Sedbergh Festival of Books & Drama 2009
Monday 21st September
Event 8, Cumbrian Lives and Times
Tickets: Adults £4.00, children under 16 £2.00
Susan Hayward and Barbara Crossley: “The Hefted Farmer”
This book is one of the few good things that came in the aftermath of the 2001 foot and mouth disease outbreak, and shows how the fragile pattern of life in one of those special parts of Yorkshire, Swaledale, could so easily have been lost for ever. It demonstrates how the landscape, seasons, wildlife and the lives of the people and their sheep are intimately connected and how the way of life remains vulnerable even without national disasters.

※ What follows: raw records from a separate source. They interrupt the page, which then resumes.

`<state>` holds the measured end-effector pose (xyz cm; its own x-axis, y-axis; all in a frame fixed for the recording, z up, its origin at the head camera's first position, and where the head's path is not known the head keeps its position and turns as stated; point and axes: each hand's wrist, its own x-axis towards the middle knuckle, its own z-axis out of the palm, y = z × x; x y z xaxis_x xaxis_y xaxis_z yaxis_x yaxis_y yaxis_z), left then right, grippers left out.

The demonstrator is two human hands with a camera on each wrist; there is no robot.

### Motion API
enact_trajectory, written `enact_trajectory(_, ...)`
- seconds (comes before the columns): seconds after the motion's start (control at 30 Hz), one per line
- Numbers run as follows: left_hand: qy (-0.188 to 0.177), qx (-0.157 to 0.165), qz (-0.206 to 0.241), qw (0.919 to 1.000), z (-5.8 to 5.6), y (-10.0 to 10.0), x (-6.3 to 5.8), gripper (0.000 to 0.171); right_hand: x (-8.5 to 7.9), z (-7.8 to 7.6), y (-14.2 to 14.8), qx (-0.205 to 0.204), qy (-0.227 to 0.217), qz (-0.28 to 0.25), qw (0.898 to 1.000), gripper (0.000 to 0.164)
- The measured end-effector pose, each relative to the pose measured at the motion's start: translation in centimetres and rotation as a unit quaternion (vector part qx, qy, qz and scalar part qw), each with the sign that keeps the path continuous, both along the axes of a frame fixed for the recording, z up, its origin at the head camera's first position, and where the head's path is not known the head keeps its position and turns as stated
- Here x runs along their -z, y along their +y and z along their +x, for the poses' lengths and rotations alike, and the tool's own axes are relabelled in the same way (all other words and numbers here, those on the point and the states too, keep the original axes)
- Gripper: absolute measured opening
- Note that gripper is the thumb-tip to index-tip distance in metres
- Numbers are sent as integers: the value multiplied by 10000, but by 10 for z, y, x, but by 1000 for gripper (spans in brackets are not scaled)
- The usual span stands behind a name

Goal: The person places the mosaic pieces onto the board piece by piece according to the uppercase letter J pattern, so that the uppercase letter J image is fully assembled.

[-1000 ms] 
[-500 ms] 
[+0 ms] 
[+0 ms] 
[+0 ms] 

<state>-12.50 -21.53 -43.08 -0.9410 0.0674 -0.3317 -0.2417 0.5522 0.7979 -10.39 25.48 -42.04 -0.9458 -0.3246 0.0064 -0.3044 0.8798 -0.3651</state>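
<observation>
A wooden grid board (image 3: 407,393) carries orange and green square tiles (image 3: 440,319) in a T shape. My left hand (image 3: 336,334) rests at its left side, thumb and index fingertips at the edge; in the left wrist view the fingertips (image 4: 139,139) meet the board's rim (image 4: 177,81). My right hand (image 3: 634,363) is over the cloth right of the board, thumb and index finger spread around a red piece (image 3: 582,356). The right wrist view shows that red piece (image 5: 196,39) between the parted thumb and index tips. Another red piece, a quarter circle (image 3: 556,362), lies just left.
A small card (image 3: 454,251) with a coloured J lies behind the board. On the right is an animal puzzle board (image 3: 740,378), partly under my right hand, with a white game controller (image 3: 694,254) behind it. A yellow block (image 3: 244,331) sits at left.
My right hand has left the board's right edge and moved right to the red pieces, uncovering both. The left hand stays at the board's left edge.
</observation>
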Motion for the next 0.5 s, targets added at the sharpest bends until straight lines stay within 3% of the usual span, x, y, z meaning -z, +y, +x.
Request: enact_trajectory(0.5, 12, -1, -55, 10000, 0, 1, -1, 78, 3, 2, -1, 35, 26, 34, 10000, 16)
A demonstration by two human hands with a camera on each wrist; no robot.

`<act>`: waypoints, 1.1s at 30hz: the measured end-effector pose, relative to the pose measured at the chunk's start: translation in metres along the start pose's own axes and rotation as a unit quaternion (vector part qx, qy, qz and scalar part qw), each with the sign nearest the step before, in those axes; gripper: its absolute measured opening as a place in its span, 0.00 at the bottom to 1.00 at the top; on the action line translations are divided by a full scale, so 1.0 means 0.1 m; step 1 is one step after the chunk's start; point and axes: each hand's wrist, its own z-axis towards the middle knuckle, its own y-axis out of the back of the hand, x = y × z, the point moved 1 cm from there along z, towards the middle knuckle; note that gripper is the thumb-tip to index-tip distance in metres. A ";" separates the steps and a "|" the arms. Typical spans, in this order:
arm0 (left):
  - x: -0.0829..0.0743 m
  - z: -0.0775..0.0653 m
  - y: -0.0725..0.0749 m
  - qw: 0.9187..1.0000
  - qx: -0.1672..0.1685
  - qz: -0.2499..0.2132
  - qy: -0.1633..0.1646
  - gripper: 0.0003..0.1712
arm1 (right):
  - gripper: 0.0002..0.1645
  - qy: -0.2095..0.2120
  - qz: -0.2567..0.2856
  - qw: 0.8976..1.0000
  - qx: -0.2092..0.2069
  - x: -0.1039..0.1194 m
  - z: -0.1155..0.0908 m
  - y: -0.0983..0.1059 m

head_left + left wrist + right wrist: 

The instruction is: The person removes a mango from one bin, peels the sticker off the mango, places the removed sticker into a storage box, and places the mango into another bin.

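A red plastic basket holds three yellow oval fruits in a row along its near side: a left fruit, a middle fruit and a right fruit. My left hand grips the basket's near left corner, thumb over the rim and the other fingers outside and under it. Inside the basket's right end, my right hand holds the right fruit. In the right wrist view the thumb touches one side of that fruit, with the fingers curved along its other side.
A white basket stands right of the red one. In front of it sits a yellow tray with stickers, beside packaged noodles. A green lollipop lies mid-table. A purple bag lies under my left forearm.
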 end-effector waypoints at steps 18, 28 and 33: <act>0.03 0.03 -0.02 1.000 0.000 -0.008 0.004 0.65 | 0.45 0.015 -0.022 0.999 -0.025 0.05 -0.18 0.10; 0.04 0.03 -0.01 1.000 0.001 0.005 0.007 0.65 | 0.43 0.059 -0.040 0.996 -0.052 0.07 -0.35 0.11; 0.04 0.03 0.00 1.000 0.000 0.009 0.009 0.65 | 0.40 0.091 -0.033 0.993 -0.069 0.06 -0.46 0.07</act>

Not only sheep are ‘Hefted’ to the Cumbrian Fells – its people are too!
Chris Wadsworth: “Hercules and the Farmer’s Wife”
When Chris Wadsworth became the owner of an art gallery, the well-meaning locals were at pains to point out: “You’ve got to have views, that’s what people here want!” However, Chris had other ideas, she set out to find artists – famous, infamous, lost and unknown – whose work would eventually make her gallery an international success. But artists are a funny bunch, like Karen, the farmer’s wife, whose Turneresque canvasses were painted on whatever came to hand – hessian, skirting boards – but ‘mainly in Dulux’, or the reclusive, transvestite Percy Kelly. In “Hercules and the Farmer’s Wife” Chris tells their stories, and recounts the many other unlikely incidents – from the exploding treacle pudding and the mystery of the Purple House, to knitting vicars flogging carpets to Mick Jagger. By turns funny and bittersweet, Chris Wadsworth offers a private view of the wonderful world she discovered when she made art her business.